Problem to solve ▸
Go through the following data and transcribe exactly the stretch of lines from the one holding "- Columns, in" to the one holding "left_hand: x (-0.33", both included.

The records ▸
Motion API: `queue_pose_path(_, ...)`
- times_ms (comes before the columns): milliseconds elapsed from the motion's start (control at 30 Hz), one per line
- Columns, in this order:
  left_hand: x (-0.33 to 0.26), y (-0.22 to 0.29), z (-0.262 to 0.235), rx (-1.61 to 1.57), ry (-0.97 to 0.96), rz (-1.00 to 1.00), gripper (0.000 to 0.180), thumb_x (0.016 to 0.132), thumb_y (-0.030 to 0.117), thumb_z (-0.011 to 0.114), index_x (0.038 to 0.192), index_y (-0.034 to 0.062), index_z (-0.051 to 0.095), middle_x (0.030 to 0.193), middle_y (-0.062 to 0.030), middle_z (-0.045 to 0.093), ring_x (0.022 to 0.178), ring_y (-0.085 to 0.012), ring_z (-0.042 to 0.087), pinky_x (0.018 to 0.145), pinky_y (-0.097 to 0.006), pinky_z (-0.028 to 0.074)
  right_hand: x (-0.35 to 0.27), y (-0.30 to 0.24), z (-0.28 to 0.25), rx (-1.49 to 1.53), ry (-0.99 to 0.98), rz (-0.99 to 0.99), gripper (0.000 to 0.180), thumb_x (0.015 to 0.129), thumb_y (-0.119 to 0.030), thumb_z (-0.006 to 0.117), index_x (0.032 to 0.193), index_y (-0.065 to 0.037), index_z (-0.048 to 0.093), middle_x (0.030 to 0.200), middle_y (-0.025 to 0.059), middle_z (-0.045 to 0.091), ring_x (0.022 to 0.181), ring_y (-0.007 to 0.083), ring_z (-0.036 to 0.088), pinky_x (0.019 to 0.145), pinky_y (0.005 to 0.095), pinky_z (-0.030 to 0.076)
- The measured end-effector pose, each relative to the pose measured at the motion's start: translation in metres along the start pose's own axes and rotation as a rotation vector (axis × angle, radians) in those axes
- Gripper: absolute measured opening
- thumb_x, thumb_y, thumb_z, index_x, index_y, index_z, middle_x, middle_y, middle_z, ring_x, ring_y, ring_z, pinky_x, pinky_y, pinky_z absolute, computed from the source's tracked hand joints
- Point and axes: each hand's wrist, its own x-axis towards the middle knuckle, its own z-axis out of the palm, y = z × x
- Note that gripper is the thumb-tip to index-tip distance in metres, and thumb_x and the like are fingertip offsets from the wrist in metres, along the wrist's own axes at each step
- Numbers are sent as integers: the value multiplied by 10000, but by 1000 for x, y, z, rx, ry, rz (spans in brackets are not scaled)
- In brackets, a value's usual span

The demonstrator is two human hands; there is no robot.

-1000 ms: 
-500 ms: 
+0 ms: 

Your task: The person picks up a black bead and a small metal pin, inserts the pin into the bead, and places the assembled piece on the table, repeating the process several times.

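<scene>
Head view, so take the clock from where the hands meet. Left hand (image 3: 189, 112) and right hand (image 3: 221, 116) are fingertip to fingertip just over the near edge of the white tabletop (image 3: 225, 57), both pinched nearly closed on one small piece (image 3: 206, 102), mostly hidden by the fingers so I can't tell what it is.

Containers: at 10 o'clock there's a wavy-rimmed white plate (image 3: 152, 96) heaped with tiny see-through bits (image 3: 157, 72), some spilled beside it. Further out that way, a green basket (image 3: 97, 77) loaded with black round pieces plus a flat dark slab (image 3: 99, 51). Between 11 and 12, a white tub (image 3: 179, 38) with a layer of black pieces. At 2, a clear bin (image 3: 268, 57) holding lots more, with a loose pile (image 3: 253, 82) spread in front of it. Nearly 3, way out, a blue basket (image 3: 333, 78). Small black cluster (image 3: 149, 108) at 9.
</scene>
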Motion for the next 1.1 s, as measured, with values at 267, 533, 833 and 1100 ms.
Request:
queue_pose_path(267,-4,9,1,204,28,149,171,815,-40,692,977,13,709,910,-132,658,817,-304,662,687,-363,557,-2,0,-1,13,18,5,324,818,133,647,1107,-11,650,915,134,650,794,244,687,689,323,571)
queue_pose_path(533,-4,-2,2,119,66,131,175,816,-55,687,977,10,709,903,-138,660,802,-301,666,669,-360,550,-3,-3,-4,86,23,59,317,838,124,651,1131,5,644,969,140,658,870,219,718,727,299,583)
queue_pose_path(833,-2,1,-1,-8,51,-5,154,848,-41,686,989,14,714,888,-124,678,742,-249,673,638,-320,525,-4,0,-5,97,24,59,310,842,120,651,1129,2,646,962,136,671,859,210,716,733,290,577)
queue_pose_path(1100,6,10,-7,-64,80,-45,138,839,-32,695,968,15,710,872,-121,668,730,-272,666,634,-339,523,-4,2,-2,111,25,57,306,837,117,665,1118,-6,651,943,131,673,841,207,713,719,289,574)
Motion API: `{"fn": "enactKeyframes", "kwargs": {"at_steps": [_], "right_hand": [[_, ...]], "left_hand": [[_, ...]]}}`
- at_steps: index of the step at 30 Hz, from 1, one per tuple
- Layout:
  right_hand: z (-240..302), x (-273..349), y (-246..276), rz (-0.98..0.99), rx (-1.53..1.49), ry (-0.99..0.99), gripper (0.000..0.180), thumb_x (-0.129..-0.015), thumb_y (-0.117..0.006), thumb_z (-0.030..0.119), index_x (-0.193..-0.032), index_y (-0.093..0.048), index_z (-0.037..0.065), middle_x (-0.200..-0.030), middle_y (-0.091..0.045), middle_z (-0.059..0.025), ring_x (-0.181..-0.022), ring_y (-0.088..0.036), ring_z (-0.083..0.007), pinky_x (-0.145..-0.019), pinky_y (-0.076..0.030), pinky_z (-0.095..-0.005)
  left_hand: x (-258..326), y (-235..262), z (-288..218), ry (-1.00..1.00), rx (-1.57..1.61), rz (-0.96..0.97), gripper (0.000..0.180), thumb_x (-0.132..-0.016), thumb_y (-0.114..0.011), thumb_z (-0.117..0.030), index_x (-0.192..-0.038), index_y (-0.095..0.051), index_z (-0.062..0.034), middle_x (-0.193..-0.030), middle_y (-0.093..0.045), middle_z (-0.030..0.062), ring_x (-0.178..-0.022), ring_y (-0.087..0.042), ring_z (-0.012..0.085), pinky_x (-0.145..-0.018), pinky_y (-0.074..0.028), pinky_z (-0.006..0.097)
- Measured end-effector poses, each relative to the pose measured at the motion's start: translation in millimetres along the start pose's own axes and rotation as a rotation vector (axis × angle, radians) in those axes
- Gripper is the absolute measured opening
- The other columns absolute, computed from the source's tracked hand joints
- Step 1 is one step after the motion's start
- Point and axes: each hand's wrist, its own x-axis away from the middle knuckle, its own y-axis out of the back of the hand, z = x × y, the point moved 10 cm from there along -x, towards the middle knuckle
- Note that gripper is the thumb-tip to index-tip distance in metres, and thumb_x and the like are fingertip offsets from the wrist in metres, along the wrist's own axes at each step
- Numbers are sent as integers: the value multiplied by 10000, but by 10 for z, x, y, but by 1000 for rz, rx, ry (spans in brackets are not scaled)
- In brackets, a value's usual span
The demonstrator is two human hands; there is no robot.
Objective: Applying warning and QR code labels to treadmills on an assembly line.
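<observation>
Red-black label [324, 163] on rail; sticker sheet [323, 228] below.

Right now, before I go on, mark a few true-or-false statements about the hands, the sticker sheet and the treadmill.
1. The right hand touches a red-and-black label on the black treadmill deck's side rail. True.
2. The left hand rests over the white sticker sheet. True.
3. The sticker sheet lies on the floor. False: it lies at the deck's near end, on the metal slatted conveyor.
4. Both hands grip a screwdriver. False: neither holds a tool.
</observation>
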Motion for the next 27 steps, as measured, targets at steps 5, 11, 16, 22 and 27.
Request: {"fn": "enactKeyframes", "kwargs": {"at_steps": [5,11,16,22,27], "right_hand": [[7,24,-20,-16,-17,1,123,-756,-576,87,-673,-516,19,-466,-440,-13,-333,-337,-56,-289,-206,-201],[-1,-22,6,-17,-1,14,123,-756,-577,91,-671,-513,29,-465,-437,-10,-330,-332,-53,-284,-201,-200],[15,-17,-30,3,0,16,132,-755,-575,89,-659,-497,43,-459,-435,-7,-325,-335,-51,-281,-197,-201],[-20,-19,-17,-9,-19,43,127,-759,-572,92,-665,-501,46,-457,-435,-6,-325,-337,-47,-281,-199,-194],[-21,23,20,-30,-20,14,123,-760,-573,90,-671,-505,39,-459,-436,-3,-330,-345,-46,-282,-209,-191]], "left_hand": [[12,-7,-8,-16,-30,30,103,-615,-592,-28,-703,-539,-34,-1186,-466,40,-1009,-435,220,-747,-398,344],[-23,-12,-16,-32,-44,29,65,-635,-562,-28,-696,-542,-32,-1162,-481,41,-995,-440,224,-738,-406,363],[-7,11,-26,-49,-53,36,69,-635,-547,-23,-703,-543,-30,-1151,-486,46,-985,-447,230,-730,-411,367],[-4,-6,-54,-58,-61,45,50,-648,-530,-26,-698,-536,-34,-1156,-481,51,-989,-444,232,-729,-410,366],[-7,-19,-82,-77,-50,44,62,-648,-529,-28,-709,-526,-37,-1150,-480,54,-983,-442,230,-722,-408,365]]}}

Exercise answer ▸
- Columns, in this order:
  left_hand: x (-0.33 to 0.26), y (-0.22 to 0.29), z (-0.262 to 0.235), rx (-1.61 to 1.57), ry (-0.97 to 0.96), rz (-1.00 to 1.00), gripper (0.000 to 0.180), thumb_x (0.016 to 0.132), thumb_y (-0.030 to 0.117), thumb_z (-0.011 to 0.114), index_x (0.038 to 0.192), index_y (-0.034 to 0.062), index_z (-0.051 to 0.095), middle_x (0.030 to 0.193), middle_y (-0.062 to 0.030), middle_z (-0.045 to 0.093), ring_x (0.022 to 0.178), ring_y (-0.085 to 0.012), ring_z (-0.042 to 0.087), pinky_x (0.018 to 0.145), pinky_y (-0.097 to 0.006), pinky_z (-0.028 to 0.074)

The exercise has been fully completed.